TASK STATEMENT: Give back the data below word for word. Any image in it should be left out.

SOURCE MATERIAL:

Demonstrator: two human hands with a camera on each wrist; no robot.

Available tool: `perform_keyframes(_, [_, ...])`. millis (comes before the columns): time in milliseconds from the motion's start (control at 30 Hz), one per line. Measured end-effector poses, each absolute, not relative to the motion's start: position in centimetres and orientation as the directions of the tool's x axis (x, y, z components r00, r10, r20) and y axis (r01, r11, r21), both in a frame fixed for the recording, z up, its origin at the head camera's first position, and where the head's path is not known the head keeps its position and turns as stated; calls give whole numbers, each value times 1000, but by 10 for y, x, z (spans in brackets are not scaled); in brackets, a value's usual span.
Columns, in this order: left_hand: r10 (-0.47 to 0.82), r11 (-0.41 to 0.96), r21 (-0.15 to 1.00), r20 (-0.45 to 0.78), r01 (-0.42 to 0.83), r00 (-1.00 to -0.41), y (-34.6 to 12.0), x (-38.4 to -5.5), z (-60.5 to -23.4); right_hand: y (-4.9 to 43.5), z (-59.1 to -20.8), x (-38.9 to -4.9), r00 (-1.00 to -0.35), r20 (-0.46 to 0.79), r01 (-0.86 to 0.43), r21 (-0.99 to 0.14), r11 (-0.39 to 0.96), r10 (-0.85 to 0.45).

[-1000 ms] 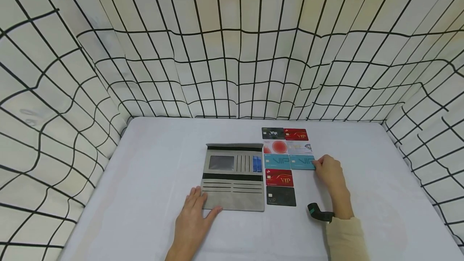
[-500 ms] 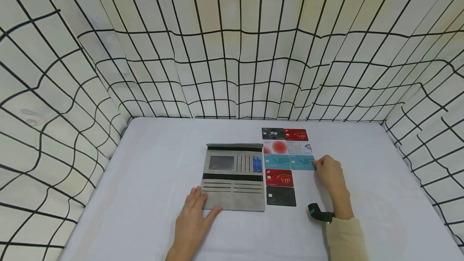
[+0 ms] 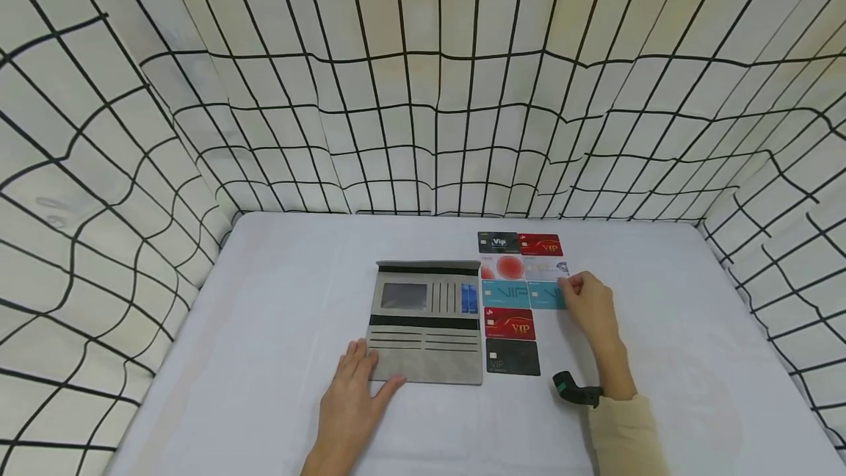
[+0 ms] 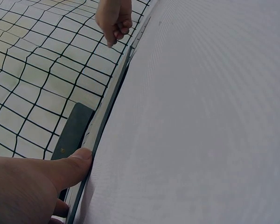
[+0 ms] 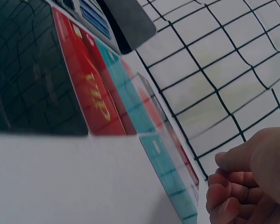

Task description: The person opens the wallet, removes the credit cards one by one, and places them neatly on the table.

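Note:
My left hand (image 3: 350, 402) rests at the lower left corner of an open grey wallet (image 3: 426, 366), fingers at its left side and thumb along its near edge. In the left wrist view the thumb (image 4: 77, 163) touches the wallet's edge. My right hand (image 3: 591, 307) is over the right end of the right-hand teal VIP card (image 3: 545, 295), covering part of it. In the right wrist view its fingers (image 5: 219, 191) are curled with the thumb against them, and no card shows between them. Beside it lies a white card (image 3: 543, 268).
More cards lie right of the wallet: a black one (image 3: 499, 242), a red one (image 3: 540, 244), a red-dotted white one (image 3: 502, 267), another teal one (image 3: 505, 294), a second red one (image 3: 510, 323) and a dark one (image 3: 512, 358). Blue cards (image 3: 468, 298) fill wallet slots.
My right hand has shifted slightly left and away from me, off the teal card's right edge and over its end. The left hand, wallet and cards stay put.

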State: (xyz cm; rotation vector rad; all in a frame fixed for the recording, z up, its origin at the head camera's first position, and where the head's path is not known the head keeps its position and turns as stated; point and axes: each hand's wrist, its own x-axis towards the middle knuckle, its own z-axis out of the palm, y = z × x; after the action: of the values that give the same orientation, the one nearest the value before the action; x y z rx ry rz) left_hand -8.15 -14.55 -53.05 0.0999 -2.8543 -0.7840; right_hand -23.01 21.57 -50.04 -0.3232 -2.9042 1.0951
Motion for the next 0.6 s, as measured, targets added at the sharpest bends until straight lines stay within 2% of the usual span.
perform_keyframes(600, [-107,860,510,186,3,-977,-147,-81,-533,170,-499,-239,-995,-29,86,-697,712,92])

EXERCISE RESULT:
Demonstrator: two human hands with a camera on each wrist; no robot.

Available tool: `perform_keyframes(_, [_, ...])`. millis (comes before the columns): time in milliseconds from the motion's start (control at 30 Hz), one per line. Measured end-effector poses, each absolute, not relative to the motion's start: position in centimetres and orientation as the directions of the tool's x axis (x, y, z components r00, r10, r20) and y axis (r01, r11, r21), both in a frame fixed for the recording, z up, its origin at the head camera's first position, and where the head's path is not known the head keeps its position and turns as stated; calls give whole numbers, each value times 1000, but by 10 for y, x, z (spans in brackets are not scaled); in brackets, a value's usual span.
Columns, in this order: left_hand: r10 (-0.47 to 0.82), r11 (-0.41 to 0.96), r21 (-0.15 to 1.00), r20 (-0.45 to 0.78), r01 (-0.42 to 0.83), r00 (-1.00 to -0.41), y (-34.6 to 12.0), x (-38.4 to -5.5), z (-60.5 to -23.4); right_hand: y (-4.9 to 43.5), z (-59.1 to -20.8), x (-38.9 to -4.9), r00 (-1.00 to -0.35), r20 (-0.46 to 0.79), r01 (-0.86 to 0.43), r21 (-0.99 to 0.14), r11 (-0.39 to 0.96), r10 (-0.85 to 0.45).

[-1000 ms] 
[-500 ms] 
[+0 ms] 
[+0 ms] 
[+0 ms] 

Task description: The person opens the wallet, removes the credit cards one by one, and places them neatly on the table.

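Note:
My left hand (image 3: 350, 402) rests at the lower left corner of an open grey wallet (image 3: 426, 366), fingers at its left side and thumb along its near edge. In the left wrist view the thumb (image 4: 77, 163) touches the wallet's edge. My right hand (image 3: 591, 307) is over the right end of the right-hand teal VIP card (image 3: 545, 295), covering part of it. In the right wrist view its fingers (image 5: 219, 191) are curled with the thumb against them, and no card shows between them. Beside it lies a white card (image 3: 543, 268).
More cards lie right of the wallet: a black one (image 3: 499, 242), a red one (image 3: 540, 244), a red-dotted white one (image 3: 502, 267), another teal one (image 3: 505, 294), a second red one (image 3: 510, 323) and a dark one (image 3: 512, 358). Blue cards (image 3: 468, 298) fill wallet slots.
My right hand has shifted slightly left and away from me, off the teal card's right edge and over its end. The left hand, wallet and cards stay put.
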
State: (xyz cm; rotation vector rad; all in a frame fixed for the recording, z up, its origin at the head camera's first position, and where the head's path is not known the head keeps its position and turns as stated; point and axes: each hand's wrist, its own x-axis towards the middle knuckle, its own z-axis out of the palm, y = z × x; after the action: of the values that give the same orientation, the one nearest the value before the action; x y z rx ry rz) left_hand -8.15 -14.55 -53.05 0.0999 -2.8543 -0.7840; right_hand -23.01 21.57 -50.04 -0.3232 -2.9042 1.0951
Motion for the next 0.6 s, as measured, targets added at the sharpest bends until straight lines stay within 2% of the usual span.
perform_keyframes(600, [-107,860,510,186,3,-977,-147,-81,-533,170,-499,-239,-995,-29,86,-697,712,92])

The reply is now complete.